■ **What is expected**:
Down to the final line, print the records below exactly and without pictures.

Items listed in a dataset:
%%

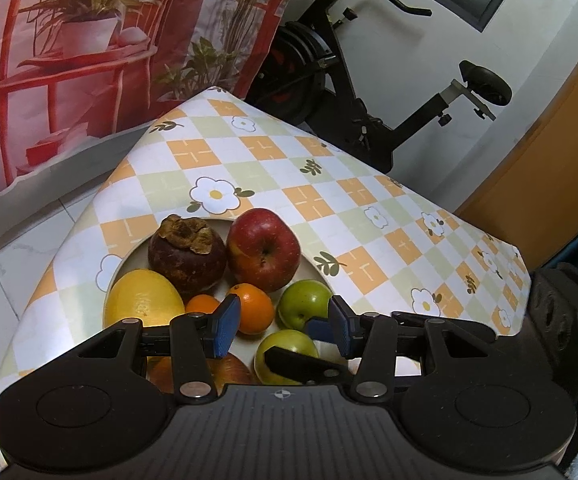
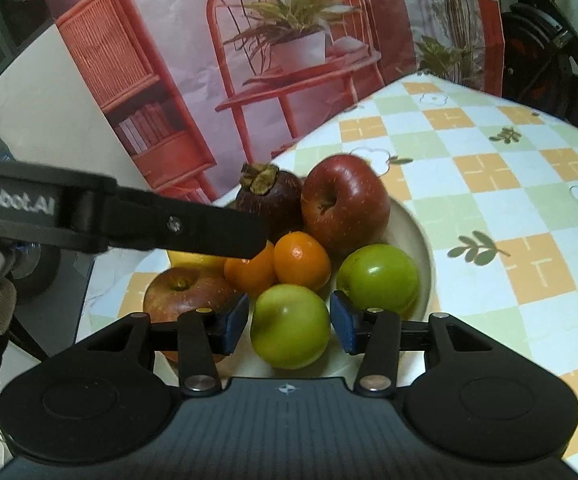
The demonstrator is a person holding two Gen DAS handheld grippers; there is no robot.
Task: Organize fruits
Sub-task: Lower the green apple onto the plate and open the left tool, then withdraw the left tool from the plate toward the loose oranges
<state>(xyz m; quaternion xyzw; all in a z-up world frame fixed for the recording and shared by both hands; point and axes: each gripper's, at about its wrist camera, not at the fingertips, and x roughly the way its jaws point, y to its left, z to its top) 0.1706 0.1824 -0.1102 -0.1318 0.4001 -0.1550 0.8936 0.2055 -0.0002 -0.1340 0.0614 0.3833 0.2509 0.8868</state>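
Note:
A cream plate (image 2: pixel 421 248) on the checked tablecloth holds a mangosteen (image 2: pixel 273 196), a red apple (image 2: pixel 345 200), two oranges (image 2: pixel 301 260), a yellow fruit (image 1: pixel 141 300), a second reddish apple (image 2: pixel 185 292) and two green fruits. My right gripper (image 2: pixel 289 326) straddles the nearer green fruit (image 2: pixel 289 332), and both blue pads touch its sides. The other green fruit (image 2: pixel 377 276) lies just beyond it. My left gripper (image 1: pixel 283 330) hovers open over the oranges (image 1: pixel 253 308) with nothing pressed between its pads. In the right wrist view, one of its fingers (image 2: pixel 193 228) reaches in from the left.
The table's far edges (image 1: pixel 329 144) drop off close behind the plate. A printed backdrop (image 2: pixel 289 60) of red furniture hangs behind, and an exercise bike (image 1: pixel 329 60) stands at the far right. Bare tablecloth (image 2: pixel 509 200) stretches right of the plate.

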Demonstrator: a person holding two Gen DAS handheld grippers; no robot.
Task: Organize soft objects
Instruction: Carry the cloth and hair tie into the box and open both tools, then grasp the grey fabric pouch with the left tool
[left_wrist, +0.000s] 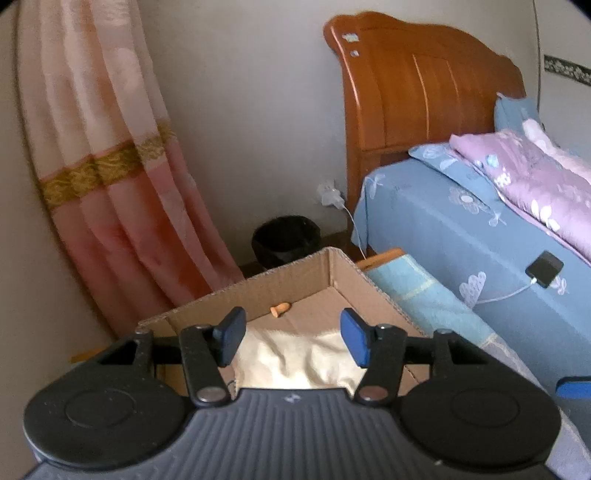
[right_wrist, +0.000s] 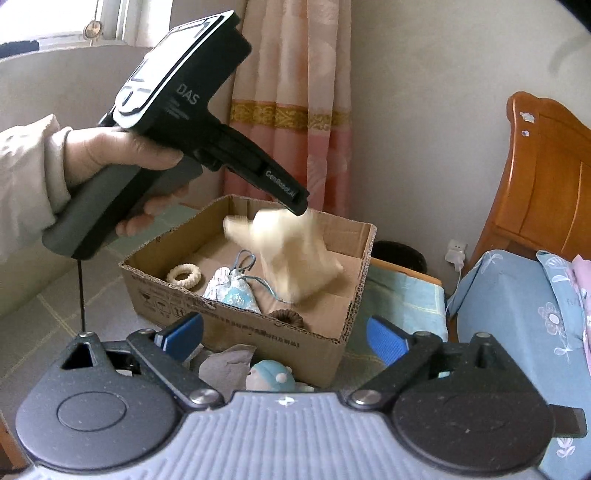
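Observation:
An open cardboard box (right_wrist: 332, 334) stands on the floor by the bed; it also shows in the left wrist view (left_wrist: 295, 273). My left gripper (left_wrist: 291, 338) is open above the box. A cream soft pouch (right_wrist: 295, 254), blurred, is in the air just below the left gripper body (right_wrist: 207, 122), apart from its fingers; it shows between the open pads in the left wrist view (left_wrist: 295, 362). Inside the box lie a cream ring (right_wrist: 183, 275), a silver-blue drawstring pouch (right_wrist: 232, 291) and a brown ring (right_wrist: 286, 318). My right gripper (right_wrist: 284, 338) is open and empty, in front of the box.
A small doll with a blue cap (right_wrist: 271, 376) and grey cloth (right_wrist: 225, 363) lie before the box. A blue-covered bed (left_wrist: 461, 236) with wooden headboard (left_wrist: 417, 88) stands right. A black bin (left_wrist: 284, 240), a pink curtain (left_wrist: 110, 184) and a light-blue cushioned stool (left_wrist: 424, 299) are nearby.

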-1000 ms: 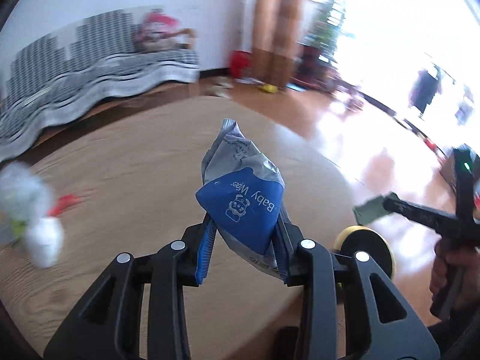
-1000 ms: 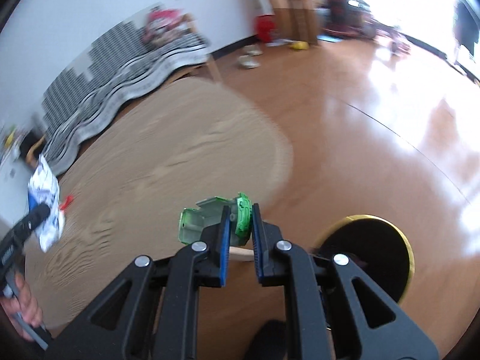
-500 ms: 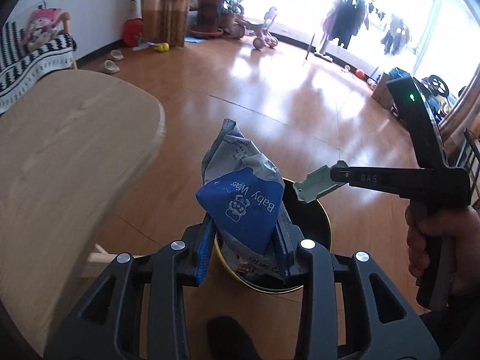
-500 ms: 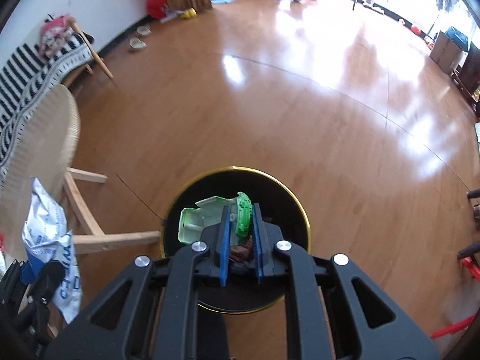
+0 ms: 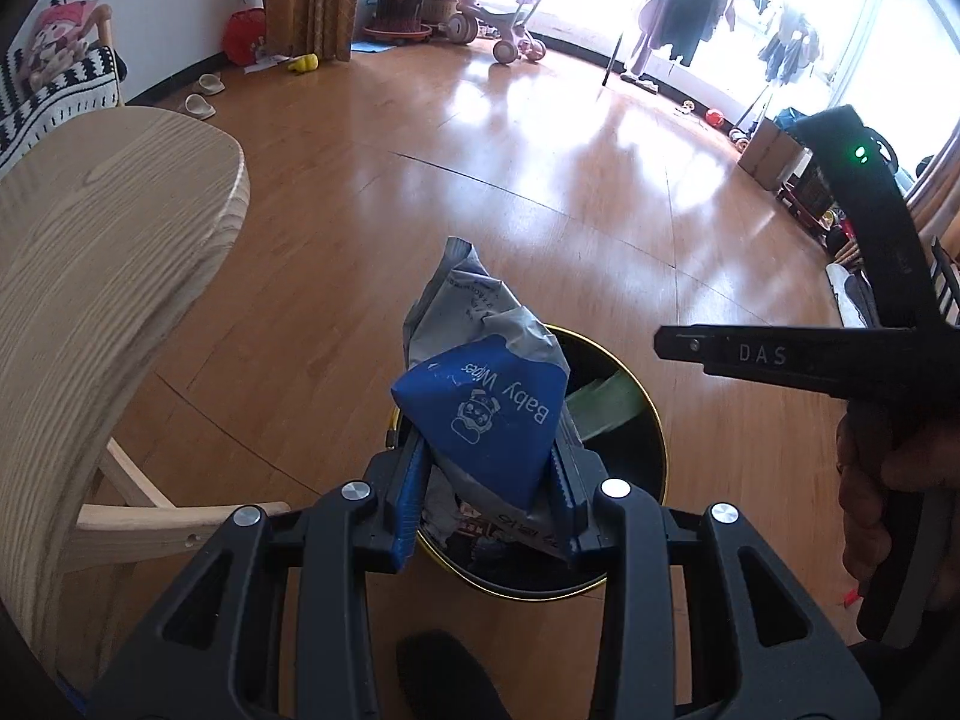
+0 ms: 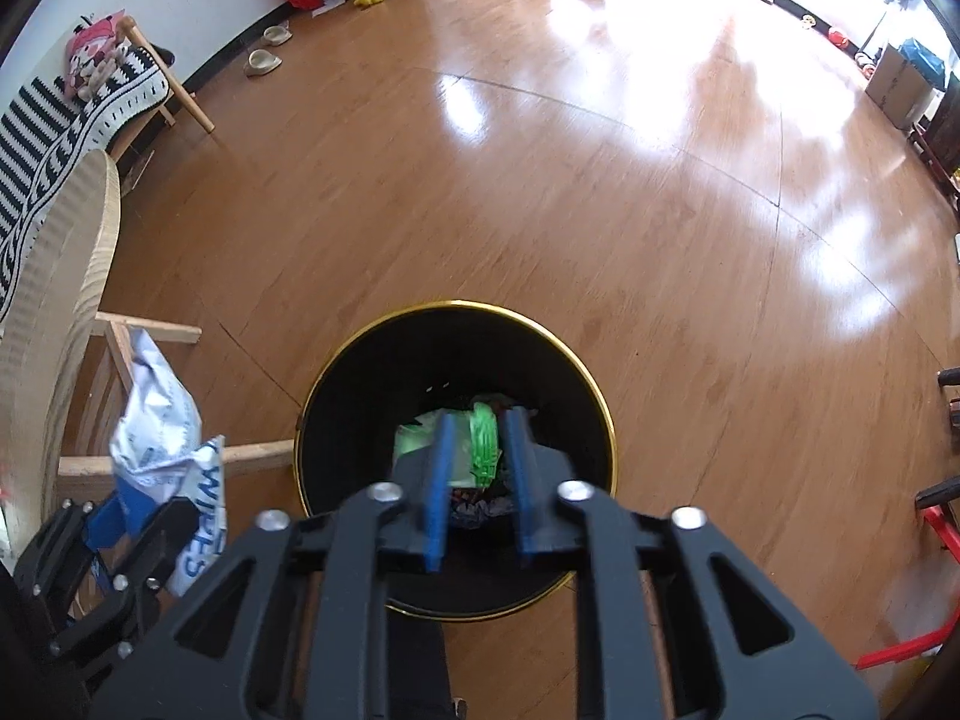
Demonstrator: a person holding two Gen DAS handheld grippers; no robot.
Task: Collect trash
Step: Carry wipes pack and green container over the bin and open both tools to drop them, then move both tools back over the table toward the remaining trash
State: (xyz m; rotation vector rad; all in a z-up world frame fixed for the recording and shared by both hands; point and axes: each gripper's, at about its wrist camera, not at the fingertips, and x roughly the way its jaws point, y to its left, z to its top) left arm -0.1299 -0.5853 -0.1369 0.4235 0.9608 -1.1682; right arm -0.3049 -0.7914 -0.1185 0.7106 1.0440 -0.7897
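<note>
Right tongs (image 6: 478,468) apart above black bin (image 6: 591,387); green plastic piece (image 6: 483,438) dropped inside. Left tongs (image 5: 489,474) clamped on baby-wipes packet (image 5: 486,396), bin just ahead, release pending.

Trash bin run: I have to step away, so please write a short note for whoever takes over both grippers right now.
Left gripper: shut on the baby wipes pack, held over the near edge of the black bin.
Right gripper: jaws open above the bin mouth; the green plastic piece sits between them, ungripped, inside the bin.
Done: green piece released into the bin.
Left: open the left jaws to drop the wipes pack in, then check the wooden table for more trash.
</note>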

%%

■ **Your solution**:
The demonstrator is a person holding two Gen DAS handheld grippers; there is no robot.
Task: Organize fruits
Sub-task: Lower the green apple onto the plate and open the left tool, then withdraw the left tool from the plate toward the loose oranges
<state>(xyz m; quaternion xyzw; all in a z-up world frame fixed for the recording and shared by both hands; point and axes: each gripper's, at about its wrist camera, not at the fingertips, and x roughly the way its jaws point, y to its left, z to its top) 0.1706 0.1824 -0.1102 -0.1318 0.4001 -0.1550 0.8936 0.2055 -0.0002 -0.1340 0.0614 0.3833 0.2509 0.8868</state>
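Note:
A cream plate (image 2: pixel 421 248) on the checked tablecloth holds a mangosteen (image 2: pixel 273 196), a red apple (image 2: pixel 345 200), two oranges (image 2: pixel 301 260), a yellow fruit (image 1: pixel 141 300), a second reddish apple (image 2: pixel 185 292) and two green fruits. My right gripper (image 2: pixel 289 326) straddles the nearer green fruit (image 2: pixel 289 332), and both blue pads touch its sides. The other green fruit (image 2: pixel 377 276) lies just beyond it. My left gripper (image 1: pixel 283 330) hovers open over the oranges (image 1: pixel 253 308) with nothing pressed between its pads. In the right wrist view, one of its fingers (image 2: pixel 193 228) reaches in from the left.
The table's far edges (image 1: pixel 329 144) drop off close behind the plate. A printed backdrop (image 2: pixel 289 60) of red furniture hangs behind, and an exercise bike (image 1: pixel 329 60) stands at the far right. Bare tablecloth (image 2: pixel 509 200) stretches right of the plate.
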
Demonstrator: a person holding two Gen DAS handheld grippers; no robot.
Task: Organize soft objects
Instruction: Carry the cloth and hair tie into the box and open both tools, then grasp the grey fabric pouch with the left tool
[left_wrist, +0.000s] 
[right_wrist, +0.000s] 
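Observation:
An open cardboard box (right_wrist: 332, 334) stands on the floor by the bed; it also shows in the left wrist view (left_wrist: 295, 273). My left gripper (left_wrist: 291, 338) is open above the box. A cream soft pouch (right_wrist: 295, 254), blurred, is in the air just below the left gripper body (right_wrist: 207, 122), apart from its fingers; it shows between the open pads in the left wrist view (left_wrist: 295, 362). Inside the box lie a cream ring (right_wrist: 183, 275), a silver-blue drawstring pouch (right_wrist: 232, 291) and a brown ring (right_wrist: 286, 318). My right gripper (right_wrist: 284, 338) is open and empty, in front of the box.
A small doll with a blue cap (right_wrist: 271, 376) and grey cloth (right_wrist: 225, 363) lie before the box. A blue-covered bed (left_wrist: 461, 236) with wooden headboard (left_wrist: 417, 88) stands right. A black bin (left_wrist: 284, 240), a pink curtain (left_wrist: 110, 184) and a light-blue cushioned stool (left_wrist: 424, 299) are nearby.
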
-1000 ms: 
-1000 ms: 
-500 ms: 
-500 ms: 
+0 ms: 
+0 ms: 
Demonstrator: a person holding two Gen DAS handheld grippers; no robot.
Task: Collect trash
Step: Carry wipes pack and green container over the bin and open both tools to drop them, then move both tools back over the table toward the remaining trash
State: (xyz m; rotation vector rad; all in a z-up world frame fixed for the recording and shared by both hands; point and axes: each gripper's, at about its wrist camera, not at the fingertips, and x roughly the way its jaws point, y to its left, z to its top) left arm -0.1299 -0.5853 -0.1369 0.4235 0.9608 -1.1682; right arm -0.3049 -0.7914 -0.1185 0.7106 1.0440 -0.7897
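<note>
Right tongs (image 6: 478,468) apart above black bin (image 6: 591,387); green plastic piece (image 6: 483,438) dropped inside. Left tongs (image 5: 489,474) clamped on baby-wipes packet (image 5: 486,396), bin just ahead, release pending.

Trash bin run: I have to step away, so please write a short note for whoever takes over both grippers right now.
Left gripper: shut on the baby wipes pack, held over the near edge of the black bin.
Right gripper: jaws open above the bin mouth; the green plastic piece sits between them, ungripped, inside the bin.
Done: green piece released into the bin.
Left: open the left jaws to drop the wipes pack in, then check the wooden table for more trash.
</note>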

Nothing further is required for this exercise.